Copy out each line of the material in which the word "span" appears.
= = = = =
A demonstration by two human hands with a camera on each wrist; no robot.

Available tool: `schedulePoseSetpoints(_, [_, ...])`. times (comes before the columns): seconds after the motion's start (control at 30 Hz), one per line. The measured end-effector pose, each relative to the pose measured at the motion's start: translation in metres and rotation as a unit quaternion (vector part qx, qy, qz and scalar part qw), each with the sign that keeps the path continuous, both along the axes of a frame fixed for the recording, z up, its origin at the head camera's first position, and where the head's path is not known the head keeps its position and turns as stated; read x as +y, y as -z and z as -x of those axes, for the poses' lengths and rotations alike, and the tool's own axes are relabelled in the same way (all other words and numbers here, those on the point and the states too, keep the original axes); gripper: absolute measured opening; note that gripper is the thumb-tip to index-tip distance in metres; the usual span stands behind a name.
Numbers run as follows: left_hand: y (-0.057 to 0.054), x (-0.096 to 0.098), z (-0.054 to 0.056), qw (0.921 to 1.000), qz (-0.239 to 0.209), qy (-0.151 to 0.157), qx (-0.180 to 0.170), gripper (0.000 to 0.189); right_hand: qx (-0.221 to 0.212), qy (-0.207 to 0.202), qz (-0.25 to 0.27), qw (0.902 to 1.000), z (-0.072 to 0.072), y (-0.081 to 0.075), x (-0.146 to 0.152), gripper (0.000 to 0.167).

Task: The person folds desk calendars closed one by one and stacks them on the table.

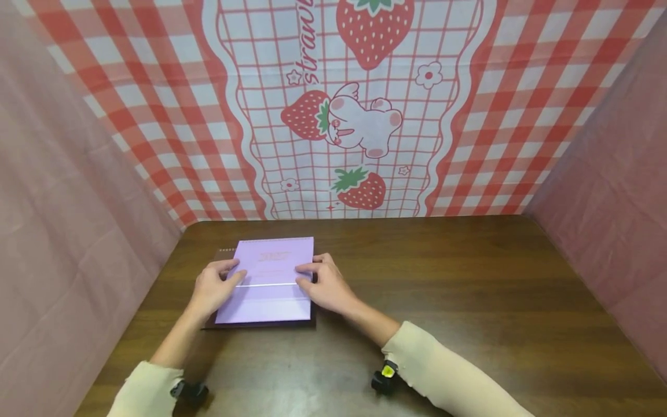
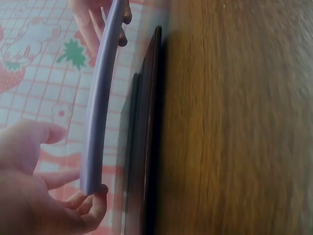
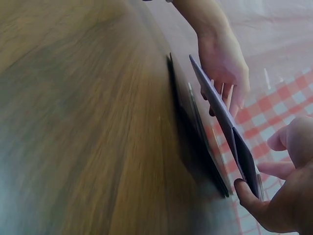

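Note:
A light purple desk calendar (image 1: pixel 271 266) with a spiral binding along its far edge and faint printing on its cover is held by its two sides. My left hand (image 1: pixel 212 288) grips its left side, with fingertips tucked beneath it in the left wrist view. On the opposite side my right hand (image 1: pixel 329 285) grips the edge, fingers above and below. Under it lies a dark brown calendar (image 1: pixel 223 255), also spiral-bound and mostly hidden. Both wrist views show a gap between the purple calendar (image 3: pixel 220 110) and the dark one (image 2: pixel 149 117) on the table.
The brown wooden table (image 1: pixel 443 301) extends to the right and in front. A red and white strawberry-print cloth (image 1: pixel 354 110) hangs along the back edge. Pink curtains (image 1: pixel 609 162) close off both sides. Small dark cameras (image 1: pixel 385 379) sit at the wrists.

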State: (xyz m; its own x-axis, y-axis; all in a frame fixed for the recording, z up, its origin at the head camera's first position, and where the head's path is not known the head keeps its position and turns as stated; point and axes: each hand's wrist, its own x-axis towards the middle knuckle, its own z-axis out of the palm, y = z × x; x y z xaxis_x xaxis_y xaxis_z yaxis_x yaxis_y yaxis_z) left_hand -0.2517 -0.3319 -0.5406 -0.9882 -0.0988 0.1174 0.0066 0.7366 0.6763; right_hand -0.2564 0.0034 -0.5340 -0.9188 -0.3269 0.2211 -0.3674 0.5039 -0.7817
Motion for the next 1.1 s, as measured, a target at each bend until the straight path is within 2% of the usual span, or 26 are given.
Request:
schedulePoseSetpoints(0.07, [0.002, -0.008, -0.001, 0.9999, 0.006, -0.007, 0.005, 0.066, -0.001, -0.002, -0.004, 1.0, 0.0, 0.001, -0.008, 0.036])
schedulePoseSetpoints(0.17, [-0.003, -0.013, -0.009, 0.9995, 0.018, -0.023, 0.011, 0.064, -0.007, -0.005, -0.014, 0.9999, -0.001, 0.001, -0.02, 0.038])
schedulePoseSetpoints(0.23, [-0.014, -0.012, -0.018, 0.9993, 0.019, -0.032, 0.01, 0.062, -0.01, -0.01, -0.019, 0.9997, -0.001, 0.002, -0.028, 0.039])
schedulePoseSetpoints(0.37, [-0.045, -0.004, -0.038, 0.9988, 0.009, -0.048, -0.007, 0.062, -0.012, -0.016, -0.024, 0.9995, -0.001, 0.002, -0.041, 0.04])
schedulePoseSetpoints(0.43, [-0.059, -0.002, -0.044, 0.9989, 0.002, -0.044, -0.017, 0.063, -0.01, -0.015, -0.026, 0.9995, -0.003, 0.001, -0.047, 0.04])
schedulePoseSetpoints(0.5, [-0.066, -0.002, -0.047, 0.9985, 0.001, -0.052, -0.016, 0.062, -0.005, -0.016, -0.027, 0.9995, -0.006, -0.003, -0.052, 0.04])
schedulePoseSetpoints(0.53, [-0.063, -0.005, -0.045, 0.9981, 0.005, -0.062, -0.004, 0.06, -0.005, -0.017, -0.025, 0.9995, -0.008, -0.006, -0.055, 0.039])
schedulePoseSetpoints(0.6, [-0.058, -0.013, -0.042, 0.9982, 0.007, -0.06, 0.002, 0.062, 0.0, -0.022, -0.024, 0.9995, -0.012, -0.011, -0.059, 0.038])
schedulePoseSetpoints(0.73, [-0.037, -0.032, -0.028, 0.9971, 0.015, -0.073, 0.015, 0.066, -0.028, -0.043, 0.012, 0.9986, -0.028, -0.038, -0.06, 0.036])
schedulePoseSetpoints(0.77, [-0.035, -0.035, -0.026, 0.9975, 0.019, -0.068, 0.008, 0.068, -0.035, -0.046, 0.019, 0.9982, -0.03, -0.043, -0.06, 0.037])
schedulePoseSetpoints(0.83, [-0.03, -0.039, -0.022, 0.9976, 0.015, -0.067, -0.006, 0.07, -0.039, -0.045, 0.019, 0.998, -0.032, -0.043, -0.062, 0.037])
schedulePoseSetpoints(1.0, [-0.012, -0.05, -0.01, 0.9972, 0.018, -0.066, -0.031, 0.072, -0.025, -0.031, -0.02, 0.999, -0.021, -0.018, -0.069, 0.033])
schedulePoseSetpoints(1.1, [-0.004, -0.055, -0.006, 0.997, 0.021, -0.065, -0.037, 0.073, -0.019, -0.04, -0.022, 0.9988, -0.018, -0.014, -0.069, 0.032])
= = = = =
## Exercise answer
Available tool: `schedulePoseSetpoints(_, [_, ...])`. times (comes before the columns): seconds after the motion's start (control at 30 Hz), one per line. The measured end-effector pose, each relative to the pose measured at the motion's start: translation in metres and rotation as a unit quaternion (vector part qx, qy, qz and scalar part qw), each with the sign that keeps the path continuous, both along the axes of a frame fixed for the recording, z up, its origin at the head camera's first position, and where the head's path is not known the head keeps its position and turns as stated; read x as +y, y as -z and z as -x of those axes, for the poses' lengths and rotations alike, and the tool's own axes are relabelled in the same way (all other words and numbers here, those on the point and the states too, keep the original axes); gripper: absolute measured opening; note that gripper is the thumb-tip to index-tip distance in metres; the usual span stands behind a name.
Motion for the next 1.1 s, as measured, a target at each bend until the straight path is within 2% of the usual span, or 26 are given.

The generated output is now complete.